**WORK ORDER**
Each record is to be given again precisely as written.

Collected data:

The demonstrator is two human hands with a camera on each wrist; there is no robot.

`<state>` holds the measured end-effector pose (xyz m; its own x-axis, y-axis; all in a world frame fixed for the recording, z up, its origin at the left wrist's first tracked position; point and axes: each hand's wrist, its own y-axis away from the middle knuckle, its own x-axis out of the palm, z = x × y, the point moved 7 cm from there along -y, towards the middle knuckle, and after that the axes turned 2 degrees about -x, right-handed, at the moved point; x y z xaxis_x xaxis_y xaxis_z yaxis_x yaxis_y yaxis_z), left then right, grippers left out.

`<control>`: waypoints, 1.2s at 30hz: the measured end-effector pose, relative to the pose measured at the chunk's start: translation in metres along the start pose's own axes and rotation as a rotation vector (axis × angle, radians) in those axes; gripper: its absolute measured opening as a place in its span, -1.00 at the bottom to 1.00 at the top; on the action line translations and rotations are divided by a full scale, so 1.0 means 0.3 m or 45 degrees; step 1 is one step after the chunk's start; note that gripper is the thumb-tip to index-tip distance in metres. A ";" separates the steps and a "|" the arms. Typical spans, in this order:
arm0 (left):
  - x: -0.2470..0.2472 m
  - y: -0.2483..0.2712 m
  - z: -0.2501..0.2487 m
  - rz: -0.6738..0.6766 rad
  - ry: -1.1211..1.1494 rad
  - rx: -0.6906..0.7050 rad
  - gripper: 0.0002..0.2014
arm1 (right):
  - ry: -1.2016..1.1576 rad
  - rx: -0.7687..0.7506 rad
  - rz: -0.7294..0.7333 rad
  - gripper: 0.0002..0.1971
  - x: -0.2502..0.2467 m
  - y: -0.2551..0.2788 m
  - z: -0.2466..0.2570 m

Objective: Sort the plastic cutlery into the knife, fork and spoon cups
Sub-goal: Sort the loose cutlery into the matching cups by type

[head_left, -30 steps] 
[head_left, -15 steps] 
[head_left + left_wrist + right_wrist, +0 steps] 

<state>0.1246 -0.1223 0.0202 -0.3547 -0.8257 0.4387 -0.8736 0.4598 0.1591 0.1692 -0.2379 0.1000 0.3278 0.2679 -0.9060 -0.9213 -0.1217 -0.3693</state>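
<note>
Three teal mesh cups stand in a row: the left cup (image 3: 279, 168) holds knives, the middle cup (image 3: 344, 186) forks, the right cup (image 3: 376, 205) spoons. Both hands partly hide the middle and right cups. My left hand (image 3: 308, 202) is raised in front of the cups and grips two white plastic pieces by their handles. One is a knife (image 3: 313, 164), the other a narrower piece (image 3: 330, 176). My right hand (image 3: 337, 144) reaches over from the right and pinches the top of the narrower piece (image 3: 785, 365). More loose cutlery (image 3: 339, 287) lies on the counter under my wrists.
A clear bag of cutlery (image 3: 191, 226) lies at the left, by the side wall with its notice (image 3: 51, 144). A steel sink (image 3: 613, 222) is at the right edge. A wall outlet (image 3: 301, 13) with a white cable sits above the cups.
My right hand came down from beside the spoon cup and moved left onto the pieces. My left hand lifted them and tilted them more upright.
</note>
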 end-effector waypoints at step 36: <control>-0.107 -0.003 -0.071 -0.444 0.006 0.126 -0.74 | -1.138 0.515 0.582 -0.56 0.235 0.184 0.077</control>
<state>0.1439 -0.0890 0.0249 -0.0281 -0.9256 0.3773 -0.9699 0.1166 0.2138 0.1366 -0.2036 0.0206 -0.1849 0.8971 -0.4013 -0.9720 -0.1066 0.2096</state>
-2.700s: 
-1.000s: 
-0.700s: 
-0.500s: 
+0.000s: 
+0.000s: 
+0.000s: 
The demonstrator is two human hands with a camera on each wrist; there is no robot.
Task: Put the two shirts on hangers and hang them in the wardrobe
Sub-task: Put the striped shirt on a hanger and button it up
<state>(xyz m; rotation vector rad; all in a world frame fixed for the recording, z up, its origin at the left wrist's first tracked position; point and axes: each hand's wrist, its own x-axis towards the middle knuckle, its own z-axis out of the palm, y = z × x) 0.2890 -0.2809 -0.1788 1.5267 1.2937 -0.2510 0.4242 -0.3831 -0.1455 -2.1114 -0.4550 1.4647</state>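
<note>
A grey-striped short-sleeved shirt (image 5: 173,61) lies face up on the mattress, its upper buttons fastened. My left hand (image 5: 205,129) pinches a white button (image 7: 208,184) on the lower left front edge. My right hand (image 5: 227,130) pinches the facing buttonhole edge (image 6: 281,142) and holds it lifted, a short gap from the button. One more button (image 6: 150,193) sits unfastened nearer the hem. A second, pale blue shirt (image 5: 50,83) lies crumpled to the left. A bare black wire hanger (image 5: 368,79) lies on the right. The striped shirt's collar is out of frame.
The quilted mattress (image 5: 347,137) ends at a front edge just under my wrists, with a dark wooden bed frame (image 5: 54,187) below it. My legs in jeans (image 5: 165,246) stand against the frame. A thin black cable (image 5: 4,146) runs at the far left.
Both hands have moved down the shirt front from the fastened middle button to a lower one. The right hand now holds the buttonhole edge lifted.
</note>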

**YOUR RESPONSE**
The demonstrator is two human hands with a camera on each wrist; there is no robot.

`<state>` holds the measured end-effector pose (xyz m; its own x-axis, y-axis; all in a world frame fixed for the recording, z up, its origin at the left wrist's first tracked position; point and axes: each hand's wrist, its own y-axis away from the middle knuckle, its own x-axis out of the palm, z = x × y, the point moved 7 cm from there along -y, towards the middle knuckle, and after that the axes turned 2 degrees about -x, right-handed, at the moved point; x y z xaxis_x xaxis_y xaxis_z yaxis_x yaxis_y yaxis_z), left then right, grippers left out.

`<control>`: waypoints, 1.2s at 30hz: the measured end-effector pose, relative to the pose measured at the chunk's start: translation in metres along the start pose's own axes and rotation as a rotation vector (axis × angle, radians) in those axes; gripper: its absolute measured opening as a place in its span, -1.00 at the bottom to 1.00 at the top; on the action line translations and rotations are divided by a full scale, so 1.0 means 0.3 m or 45 degrees; step 1 is one step after the chunk's start; note that gripper is the thumb-tip to index-tip distance in metres. A ";" separates the steps and a "|" the arms. Typical spans, in this order:
arm0 (left):
  - x: -0.2470..0.2472 m
  - y: -0.2483..0.2712 m
  - z: -0.2501..0.2487 m
  - rz: -0.6738..0.6766 rad
  - ry: -1.1211..1.1494 rad
  - rx: -0.6906..0.7050 rad
  - gripper: 0.0002..0.2014
arm1 (right):
  - ry: -1.2016..1.1576 rad
  - rx: -0.7687..0.7506 rad
  - rz: -0.7294..0.7333 rad
  - gripper: 0.0002..0.1971
  - x: -0.2502..0.2467 m
  - y: -0.2551..0.2788 m
  - z: -0.2466..0.2570 m

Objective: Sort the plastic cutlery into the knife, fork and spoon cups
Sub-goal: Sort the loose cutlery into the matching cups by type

[head_left, -30 steps] 
[head_left, -15 steps] 
[head_left + left_wrist + right_wrist, +0 steps] 

<state>0.1246 -0.1223 0.0202 -0.3547 -0.8257 0.4387 -0.8736 0.4598 0.1591 0.1692 -0.2379 0.1000 0.3278 0.2679 -0.9060 -0.9213 -0.1217 -0.3693</state>
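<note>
Three teal mesh cups stand in a row: the left cup (image 3: 279, 168) holds knives, the middle cup (image 3: 344, 186) forks, the right cup (image 3: 376, 205) spoons. Both hands partly hide the middle and right cups. My left hand (image 3: 308, 202) is raised in front of the cups and grips two white plastic pieces by their handles. One is a knife (image 3: 313, 164), the other a narrower piece (image 3: 330, 176). My right hand (image 3: 337, 144) reaches over from the right and pinches the top of the narrower piece (image 3: 785, 365). More loose cutlery (image 3: 339, 287) lies on the counter under my wrists.
A clear bag of cutlery (image 3: 191, 226) lies at the left, by the side wall with its notice (image 3: 51, 144). A steel sink (image 3: 613, 222) is at the right edge. A wall outlet (image 3: 301, 13) with a white cable sits above the cups.
My right hand came down from beside the spoon cup and moved left onto the pieces. My left hand lifted them and tilted them more upright.
</note>
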 end-effector waypoints at step 36: <control>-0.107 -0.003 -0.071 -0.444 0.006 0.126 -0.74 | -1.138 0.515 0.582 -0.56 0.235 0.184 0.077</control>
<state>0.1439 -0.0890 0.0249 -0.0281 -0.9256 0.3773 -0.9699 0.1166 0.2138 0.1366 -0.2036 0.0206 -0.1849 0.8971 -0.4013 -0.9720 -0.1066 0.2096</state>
-2.700s: 
-1.000s: 
-0.700s: 
-0.500s: 
+0.000s: 
+0.000s: 
+0.000s: 
The demonstrator is two human hands with a camera on each wrist; there is no robot.
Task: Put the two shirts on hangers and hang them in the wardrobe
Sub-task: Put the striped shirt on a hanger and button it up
<state>(xyz m; rotation vector rad; all in a world frame fixed for the recording, z up, its origin at the left wrist's first tracked position; point and axes: each hand's wrist, its own x-axis towards the middle knuckle, its own z-axis out of the palm, y = z × x) 0.2890 -0.2809 -0.1788 1.5267 1.2937 -0.2510 0.4242 -0.3831 -0.1455 -2.1114 -0.4550 1.4647</state>
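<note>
A grey-striped short-sleeved shirt (image 5: 173,61) lies face up on the mattress, its upper buttons fastened. My left hand (image 5: 205,129) pinches a white button (image 7: 208,184) on the lower left front edge. My right hand (image 5: 227,130) pinches the facing buttonhole edge (image 6: 281,142) and holds it lifted, a short gap from the button. One more button (image 6: 150,193) sits unfastened nearer the hem. A second, pale blue shirt (image 5: 50,83) lies crumpled to the left. A bare black wire hanger (image 5: 368,79) lies on the right. The striped shirt's collar is out of frame.
The quilted mattress (image 5: 347,137) ends at a front edge just under my wrists, with a dark wooden bed frame (image 5: 54,187) below it. My legs in jeans (image 5: 165,246) stand against the frame. A thin black cable (image 5: 4,146) runs at the far left.
Both hands have moved down the shirt front from the fastened middle button to a lower one. The right hand now holds the buttonhole edge lifted.
</note>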

The requested output has been fully supplied.